Well one, isn't it a grand thing as an actor to have a friend in Barry Sonnenfeld. So, but the question is ...
GE: Do you know what a “Patrick Warburton character” is? Does it make sense to you in that way?
It does, to a degree. If that's the inspiration then I think what they're looking for is a certain comedic take on it. Maybe some irony and absurdity. There's just something about me and my persona that's a little bit bigger than life and ridiculous at times. It's easy for me to be ridiculous, and this is certainly a different situation, much more toned down, so I appreciate that.
GE: Have you watched the pilot for Amazon’s Tick remake?
Yes, I like it. Ben [Edlund] wanted to do a darker version. He wanted more creative control in this one. I'm a producer on it. He knows what he's doing, and I think it's great. It's drier, straighter, more of an Adam West take. But, you know, it would've been fun to do it again. I actually would've liked to have done it, but Amazon had different ideas. They wanted to build it entirely new from the ground up, and so I'm 100 percent in support of that. Supermans get replaced. Batmans get replaced. Even the Tick.

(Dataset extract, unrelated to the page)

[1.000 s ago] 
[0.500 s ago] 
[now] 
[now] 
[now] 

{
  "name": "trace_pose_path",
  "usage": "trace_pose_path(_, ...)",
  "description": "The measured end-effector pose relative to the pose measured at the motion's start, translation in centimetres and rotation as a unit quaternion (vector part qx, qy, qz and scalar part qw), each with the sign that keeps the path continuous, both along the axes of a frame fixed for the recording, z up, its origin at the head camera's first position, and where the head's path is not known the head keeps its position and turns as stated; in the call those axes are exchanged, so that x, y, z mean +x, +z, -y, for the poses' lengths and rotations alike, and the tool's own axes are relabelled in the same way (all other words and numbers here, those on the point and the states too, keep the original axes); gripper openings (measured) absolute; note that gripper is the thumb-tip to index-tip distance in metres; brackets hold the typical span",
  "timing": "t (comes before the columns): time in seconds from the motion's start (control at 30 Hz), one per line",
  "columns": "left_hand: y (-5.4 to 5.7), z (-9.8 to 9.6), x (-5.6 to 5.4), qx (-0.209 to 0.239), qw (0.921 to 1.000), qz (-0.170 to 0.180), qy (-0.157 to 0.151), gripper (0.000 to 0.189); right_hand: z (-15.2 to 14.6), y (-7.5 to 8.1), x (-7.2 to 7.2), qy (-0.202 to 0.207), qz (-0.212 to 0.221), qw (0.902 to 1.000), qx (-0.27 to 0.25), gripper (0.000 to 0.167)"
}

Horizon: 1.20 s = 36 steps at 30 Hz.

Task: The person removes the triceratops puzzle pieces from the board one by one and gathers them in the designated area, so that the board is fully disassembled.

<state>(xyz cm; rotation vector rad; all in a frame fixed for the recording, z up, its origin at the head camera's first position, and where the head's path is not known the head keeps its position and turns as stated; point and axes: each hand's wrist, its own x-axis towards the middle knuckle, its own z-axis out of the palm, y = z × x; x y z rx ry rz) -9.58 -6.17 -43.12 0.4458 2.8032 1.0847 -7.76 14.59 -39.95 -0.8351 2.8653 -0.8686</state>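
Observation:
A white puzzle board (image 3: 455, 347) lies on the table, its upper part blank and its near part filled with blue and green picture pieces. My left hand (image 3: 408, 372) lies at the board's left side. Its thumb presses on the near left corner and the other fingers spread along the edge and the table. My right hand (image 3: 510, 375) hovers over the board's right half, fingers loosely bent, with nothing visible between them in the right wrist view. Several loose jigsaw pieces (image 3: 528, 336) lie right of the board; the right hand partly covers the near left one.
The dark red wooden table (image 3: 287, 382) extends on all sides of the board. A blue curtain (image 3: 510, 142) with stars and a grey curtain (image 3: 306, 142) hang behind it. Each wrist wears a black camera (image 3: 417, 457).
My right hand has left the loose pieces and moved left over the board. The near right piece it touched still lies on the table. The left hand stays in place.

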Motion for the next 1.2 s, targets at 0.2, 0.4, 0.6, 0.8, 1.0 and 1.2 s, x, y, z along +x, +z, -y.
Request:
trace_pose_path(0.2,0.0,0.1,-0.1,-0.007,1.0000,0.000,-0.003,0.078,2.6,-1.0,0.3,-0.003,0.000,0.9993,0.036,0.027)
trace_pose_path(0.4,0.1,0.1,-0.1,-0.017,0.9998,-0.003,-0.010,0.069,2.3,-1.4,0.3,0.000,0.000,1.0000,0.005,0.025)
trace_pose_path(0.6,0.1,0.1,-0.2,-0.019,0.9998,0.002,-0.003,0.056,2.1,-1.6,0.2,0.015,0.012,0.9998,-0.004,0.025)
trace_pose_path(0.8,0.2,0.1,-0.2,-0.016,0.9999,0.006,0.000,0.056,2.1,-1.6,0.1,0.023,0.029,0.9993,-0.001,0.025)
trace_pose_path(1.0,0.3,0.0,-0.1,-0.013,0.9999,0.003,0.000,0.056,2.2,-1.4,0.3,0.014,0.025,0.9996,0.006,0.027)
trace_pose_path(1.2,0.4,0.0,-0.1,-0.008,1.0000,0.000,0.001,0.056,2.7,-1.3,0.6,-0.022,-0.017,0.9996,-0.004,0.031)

GE: Your Tick character is so iconic, still. And, as you were saying, the TV landscape has changed so much, it seems like a genre show like that almost now has more of a place?Yes. Over at Fox, they didn't get what we were doing. They were even asking questions like, do these people need to wear costumes? They let us shoot nine episodes, and then held us for a year, and buried us. We were initially supposed to be on Sunday night, we had a great time slot. They put us on Thursday nights against year two of
Survivor. So, they really fed us to the dogs. They did not want to support the show. They didn't care that every critic seemed to like this show. It was too expensive, and they didn't know what it was.